- WHAT THIS TASK INVOLVES:
Read the records below. Copy each line where the string "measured" occurs.

===== SUPPLIED DATA =====

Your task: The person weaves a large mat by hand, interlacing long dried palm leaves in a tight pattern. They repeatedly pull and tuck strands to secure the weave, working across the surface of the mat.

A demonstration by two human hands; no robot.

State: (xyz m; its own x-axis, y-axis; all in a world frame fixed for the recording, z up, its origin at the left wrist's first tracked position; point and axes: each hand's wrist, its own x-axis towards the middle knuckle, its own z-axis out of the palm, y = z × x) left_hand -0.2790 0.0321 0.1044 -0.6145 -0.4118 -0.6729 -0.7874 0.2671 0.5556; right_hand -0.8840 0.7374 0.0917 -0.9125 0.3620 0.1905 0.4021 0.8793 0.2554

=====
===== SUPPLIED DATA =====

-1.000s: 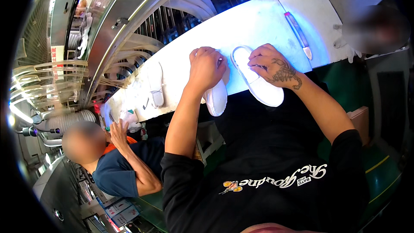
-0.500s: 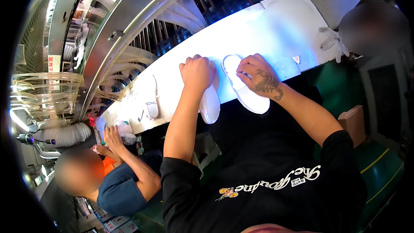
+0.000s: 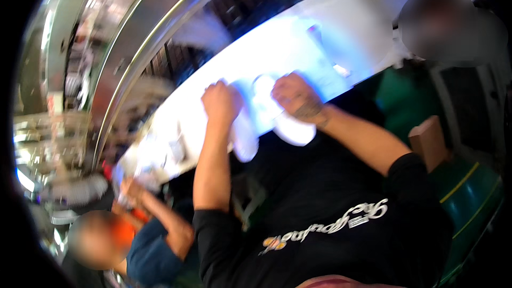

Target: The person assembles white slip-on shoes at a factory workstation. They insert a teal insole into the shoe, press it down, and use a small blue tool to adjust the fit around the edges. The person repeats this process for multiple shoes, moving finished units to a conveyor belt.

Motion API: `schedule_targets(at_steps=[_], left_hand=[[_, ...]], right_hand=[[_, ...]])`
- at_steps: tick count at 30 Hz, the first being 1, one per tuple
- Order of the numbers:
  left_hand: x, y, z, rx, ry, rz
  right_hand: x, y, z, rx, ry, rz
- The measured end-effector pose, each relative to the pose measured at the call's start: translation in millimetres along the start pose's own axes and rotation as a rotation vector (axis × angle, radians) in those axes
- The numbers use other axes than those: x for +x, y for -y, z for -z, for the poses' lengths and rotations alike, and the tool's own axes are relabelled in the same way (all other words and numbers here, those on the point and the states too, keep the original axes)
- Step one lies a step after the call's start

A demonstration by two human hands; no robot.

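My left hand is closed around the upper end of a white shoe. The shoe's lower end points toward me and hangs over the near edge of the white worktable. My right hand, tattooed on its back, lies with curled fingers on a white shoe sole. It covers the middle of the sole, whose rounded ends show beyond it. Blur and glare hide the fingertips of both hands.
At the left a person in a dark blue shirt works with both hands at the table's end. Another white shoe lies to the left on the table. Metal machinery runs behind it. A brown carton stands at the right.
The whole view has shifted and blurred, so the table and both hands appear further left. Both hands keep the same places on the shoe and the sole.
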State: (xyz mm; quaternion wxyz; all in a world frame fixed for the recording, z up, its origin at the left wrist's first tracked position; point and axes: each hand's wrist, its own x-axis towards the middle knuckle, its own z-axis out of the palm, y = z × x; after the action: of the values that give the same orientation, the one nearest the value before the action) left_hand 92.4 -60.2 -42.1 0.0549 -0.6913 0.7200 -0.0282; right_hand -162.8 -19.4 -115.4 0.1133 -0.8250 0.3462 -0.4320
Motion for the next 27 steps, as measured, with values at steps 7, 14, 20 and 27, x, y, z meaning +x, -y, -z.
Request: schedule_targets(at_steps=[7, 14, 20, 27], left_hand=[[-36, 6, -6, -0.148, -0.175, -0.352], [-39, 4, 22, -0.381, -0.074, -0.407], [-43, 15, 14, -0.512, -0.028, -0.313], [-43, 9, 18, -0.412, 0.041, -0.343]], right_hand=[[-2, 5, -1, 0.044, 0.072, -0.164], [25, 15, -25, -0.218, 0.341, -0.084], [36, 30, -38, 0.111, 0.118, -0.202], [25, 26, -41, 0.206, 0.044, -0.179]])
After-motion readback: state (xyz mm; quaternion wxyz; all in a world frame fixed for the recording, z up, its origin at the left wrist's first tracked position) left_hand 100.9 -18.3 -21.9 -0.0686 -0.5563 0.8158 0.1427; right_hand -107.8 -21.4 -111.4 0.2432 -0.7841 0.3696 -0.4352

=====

- FINISHED TASK:
- The measured end-effector pose, each relative to the pose measured at the call's start: translation in millimetres along the start pose's own axes and rotation as a rotation vector (axis × angle, radians) in those axes
Motion for the next 27 steps, as measured, with values at steps 7, 14, 20 and 27, x, y, z meaning +x, -y, -z.

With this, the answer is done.